[Your goal]:
For the records that follow, please set down exactly the lines between the one holding "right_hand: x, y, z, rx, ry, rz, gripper" and the one holding "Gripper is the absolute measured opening", inclusive, and only those.

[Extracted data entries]
==========

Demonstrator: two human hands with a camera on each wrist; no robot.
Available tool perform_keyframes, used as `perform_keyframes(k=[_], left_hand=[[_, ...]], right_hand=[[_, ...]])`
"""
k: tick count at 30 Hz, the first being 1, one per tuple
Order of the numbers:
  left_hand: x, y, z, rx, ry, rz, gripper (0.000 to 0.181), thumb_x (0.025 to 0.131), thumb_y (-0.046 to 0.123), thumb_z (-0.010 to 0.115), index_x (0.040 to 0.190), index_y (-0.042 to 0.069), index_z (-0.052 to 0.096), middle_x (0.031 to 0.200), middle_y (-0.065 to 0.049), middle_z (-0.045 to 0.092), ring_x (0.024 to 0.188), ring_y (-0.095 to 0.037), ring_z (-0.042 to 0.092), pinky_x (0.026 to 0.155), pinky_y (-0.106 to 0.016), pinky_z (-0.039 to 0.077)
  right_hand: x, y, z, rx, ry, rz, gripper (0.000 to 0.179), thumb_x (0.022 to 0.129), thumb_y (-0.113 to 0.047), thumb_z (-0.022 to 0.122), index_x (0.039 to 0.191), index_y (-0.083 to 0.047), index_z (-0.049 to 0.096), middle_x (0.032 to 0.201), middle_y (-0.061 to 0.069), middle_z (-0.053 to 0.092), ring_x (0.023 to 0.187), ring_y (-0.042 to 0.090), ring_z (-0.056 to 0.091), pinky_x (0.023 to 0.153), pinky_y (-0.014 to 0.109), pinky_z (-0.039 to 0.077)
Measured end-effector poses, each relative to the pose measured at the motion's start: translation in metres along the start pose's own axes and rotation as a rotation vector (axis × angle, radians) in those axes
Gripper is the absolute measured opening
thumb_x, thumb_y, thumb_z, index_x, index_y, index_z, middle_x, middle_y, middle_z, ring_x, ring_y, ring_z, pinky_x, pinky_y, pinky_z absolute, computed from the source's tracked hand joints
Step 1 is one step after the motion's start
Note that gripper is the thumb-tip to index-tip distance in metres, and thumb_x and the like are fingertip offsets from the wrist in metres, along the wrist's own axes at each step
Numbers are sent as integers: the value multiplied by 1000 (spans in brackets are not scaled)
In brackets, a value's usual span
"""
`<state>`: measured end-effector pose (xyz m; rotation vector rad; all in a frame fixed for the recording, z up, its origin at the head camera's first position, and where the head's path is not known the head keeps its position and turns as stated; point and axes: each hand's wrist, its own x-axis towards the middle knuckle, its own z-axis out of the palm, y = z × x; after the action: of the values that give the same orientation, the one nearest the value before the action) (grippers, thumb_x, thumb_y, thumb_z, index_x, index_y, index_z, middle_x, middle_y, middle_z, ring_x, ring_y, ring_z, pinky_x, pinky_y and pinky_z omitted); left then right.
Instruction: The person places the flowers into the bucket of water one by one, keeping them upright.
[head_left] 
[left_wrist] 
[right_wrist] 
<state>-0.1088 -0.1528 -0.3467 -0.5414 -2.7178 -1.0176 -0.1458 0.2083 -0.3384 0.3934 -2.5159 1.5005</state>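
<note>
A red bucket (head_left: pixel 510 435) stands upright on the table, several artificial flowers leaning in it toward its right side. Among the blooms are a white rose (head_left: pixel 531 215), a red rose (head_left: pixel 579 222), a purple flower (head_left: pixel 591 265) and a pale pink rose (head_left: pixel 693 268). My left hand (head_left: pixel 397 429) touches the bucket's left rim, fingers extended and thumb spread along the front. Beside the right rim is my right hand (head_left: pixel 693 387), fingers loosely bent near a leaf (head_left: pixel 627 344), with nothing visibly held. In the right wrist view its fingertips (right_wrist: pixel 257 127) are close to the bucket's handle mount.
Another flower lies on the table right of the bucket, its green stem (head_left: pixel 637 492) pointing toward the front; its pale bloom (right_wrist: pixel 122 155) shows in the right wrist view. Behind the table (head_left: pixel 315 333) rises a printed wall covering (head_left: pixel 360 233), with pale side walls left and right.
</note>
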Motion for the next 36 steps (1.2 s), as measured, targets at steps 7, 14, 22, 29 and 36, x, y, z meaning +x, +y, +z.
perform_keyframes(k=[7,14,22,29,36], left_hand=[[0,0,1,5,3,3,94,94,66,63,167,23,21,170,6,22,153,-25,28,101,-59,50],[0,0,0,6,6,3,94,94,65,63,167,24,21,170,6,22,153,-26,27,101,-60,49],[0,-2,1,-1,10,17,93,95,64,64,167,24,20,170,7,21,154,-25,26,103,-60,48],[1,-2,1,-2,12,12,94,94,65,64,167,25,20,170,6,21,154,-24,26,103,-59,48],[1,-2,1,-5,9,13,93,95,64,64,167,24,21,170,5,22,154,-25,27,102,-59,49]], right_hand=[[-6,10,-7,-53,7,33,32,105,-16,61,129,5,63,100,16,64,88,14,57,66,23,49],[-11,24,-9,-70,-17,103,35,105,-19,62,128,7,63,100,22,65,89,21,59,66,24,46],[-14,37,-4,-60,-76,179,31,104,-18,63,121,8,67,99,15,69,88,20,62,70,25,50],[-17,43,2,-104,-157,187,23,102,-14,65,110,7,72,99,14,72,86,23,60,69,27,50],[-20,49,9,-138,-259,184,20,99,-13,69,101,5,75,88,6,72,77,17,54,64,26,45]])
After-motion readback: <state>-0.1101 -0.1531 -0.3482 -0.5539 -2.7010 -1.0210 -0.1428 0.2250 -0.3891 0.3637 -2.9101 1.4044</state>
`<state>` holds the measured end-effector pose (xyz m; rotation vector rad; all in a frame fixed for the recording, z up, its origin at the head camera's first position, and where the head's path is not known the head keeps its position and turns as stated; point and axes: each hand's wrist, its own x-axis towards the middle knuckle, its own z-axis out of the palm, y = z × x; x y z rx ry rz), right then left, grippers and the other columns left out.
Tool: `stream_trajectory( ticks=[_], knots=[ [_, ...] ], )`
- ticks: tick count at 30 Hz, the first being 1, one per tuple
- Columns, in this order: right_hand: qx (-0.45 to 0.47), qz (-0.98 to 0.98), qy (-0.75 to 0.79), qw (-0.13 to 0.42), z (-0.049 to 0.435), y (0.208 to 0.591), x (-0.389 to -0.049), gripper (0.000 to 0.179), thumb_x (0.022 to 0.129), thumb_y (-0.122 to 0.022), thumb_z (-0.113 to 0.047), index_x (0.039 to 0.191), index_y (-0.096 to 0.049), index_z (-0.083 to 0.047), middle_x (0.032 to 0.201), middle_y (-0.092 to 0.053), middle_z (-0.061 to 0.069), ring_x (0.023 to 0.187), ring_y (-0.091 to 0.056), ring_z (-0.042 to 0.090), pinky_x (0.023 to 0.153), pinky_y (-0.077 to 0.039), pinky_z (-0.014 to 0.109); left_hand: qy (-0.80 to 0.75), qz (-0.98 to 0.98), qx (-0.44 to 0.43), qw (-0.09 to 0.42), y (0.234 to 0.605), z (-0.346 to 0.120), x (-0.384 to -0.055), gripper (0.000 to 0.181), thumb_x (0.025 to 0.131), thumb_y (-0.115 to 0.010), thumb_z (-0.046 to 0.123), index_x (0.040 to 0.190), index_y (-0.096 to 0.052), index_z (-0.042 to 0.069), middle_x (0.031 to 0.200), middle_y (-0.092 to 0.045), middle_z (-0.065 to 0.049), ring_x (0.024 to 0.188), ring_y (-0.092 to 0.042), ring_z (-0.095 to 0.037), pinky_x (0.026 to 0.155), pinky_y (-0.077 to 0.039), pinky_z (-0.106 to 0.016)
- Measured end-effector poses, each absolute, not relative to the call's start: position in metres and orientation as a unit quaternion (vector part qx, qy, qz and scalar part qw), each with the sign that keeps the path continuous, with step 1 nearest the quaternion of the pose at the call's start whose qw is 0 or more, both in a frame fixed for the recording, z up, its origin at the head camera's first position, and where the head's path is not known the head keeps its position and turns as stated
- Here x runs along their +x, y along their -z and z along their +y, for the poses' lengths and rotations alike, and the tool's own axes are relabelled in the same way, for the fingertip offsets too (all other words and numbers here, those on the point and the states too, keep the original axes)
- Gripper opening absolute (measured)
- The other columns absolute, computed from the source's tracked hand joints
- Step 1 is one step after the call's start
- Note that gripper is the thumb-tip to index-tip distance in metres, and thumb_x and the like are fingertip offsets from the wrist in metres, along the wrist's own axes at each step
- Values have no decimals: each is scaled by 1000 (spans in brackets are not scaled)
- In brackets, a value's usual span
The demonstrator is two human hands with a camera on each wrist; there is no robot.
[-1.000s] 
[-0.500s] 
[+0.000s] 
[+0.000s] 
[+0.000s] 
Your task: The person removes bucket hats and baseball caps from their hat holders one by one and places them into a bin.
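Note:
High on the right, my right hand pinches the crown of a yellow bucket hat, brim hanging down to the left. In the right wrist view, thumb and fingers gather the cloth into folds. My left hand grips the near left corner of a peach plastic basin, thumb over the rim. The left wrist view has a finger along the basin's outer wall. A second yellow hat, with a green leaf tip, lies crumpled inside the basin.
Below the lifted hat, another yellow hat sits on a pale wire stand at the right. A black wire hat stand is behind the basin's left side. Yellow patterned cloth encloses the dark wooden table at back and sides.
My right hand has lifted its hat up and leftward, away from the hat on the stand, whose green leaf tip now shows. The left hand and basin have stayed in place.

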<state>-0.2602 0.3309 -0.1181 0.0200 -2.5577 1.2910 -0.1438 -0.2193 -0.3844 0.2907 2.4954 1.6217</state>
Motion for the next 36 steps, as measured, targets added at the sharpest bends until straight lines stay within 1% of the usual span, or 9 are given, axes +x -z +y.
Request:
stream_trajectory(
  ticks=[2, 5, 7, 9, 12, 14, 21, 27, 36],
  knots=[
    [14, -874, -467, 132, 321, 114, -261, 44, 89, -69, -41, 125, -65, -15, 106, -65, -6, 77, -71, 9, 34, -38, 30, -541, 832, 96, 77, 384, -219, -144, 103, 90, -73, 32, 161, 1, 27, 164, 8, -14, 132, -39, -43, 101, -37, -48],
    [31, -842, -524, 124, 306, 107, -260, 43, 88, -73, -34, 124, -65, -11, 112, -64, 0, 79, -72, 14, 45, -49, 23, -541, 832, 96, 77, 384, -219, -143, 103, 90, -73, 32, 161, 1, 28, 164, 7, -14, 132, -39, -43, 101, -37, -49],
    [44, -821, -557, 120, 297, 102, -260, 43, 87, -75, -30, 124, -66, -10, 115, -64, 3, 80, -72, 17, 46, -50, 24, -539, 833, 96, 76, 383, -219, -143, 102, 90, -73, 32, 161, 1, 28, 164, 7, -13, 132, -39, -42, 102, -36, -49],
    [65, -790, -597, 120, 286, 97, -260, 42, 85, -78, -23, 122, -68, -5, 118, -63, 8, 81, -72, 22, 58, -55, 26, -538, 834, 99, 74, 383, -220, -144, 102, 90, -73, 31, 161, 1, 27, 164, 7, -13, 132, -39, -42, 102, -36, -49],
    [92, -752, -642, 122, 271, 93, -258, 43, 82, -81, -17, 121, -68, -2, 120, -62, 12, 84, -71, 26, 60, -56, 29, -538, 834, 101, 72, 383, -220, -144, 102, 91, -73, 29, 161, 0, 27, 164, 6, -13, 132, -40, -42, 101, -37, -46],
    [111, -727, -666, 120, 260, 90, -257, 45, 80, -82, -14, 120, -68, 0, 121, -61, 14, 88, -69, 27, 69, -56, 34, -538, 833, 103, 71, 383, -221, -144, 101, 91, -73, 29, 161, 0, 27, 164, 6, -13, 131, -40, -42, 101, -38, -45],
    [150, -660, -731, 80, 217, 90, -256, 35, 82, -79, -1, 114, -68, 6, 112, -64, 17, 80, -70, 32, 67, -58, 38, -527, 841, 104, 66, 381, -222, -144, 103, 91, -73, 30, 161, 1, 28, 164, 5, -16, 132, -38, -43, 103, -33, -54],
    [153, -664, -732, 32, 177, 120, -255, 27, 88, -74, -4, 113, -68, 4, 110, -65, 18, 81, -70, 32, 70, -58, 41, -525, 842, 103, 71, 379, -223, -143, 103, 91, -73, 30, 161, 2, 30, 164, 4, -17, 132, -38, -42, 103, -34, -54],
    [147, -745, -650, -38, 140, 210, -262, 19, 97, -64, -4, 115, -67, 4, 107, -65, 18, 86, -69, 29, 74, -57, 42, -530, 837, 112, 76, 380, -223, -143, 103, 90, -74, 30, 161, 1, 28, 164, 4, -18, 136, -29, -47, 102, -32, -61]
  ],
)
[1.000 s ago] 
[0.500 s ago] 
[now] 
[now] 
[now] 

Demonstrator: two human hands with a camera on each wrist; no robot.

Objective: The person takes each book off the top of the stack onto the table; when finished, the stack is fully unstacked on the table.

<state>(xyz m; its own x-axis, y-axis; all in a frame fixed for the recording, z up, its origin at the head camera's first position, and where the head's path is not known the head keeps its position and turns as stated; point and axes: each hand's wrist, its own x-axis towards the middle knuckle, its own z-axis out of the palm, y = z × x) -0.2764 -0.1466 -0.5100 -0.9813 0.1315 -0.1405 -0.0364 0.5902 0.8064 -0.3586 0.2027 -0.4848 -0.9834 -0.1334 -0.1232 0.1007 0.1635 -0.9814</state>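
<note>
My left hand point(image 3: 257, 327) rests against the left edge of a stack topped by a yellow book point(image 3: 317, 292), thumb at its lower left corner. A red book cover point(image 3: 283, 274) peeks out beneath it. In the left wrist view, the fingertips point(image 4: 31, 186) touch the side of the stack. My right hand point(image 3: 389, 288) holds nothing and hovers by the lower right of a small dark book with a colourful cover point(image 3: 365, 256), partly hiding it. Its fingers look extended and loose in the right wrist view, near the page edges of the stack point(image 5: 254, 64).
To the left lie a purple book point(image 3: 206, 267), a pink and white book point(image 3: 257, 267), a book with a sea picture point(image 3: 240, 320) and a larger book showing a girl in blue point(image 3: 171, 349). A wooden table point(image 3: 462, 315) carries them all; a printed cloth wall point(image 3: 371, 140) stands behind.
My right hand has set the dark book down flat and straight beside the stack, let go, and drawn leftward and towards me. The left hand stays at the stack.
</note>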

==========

[Written response]:
  right_hand: x, y, z, rx, ry, rz, gripper (0.000 to 0.179), thumb_x (0.022 to 0.129), thumb_y (-0.113 to 0.047), thumb_z (-0.022 to 0.122), index_x (0.039 to 0.191), index_y (-0.083 to 0.047), index_z (-0.049 to 0.096), middle_x (0.032 to 0.201), middle_y (-0.061 to 0.069), middle_z (-0.053 to 0.092), ring_x (0.023 to 0.187), ring_y (-0.042 to 0.090), ring_z (-0.056 to 0.091), pinky_x (0.023 to 0.153), pinky_y (-0.014 to 0.109), pinky_z (-0.039 to 0.077)
Measured end-effector poses, each relative to the pose measured at the motion's start: translation in metres along the start pose's own axes and rotation as a rotation vector (axis × angle, radians) in those axes
Gripper is the absolute measured opening

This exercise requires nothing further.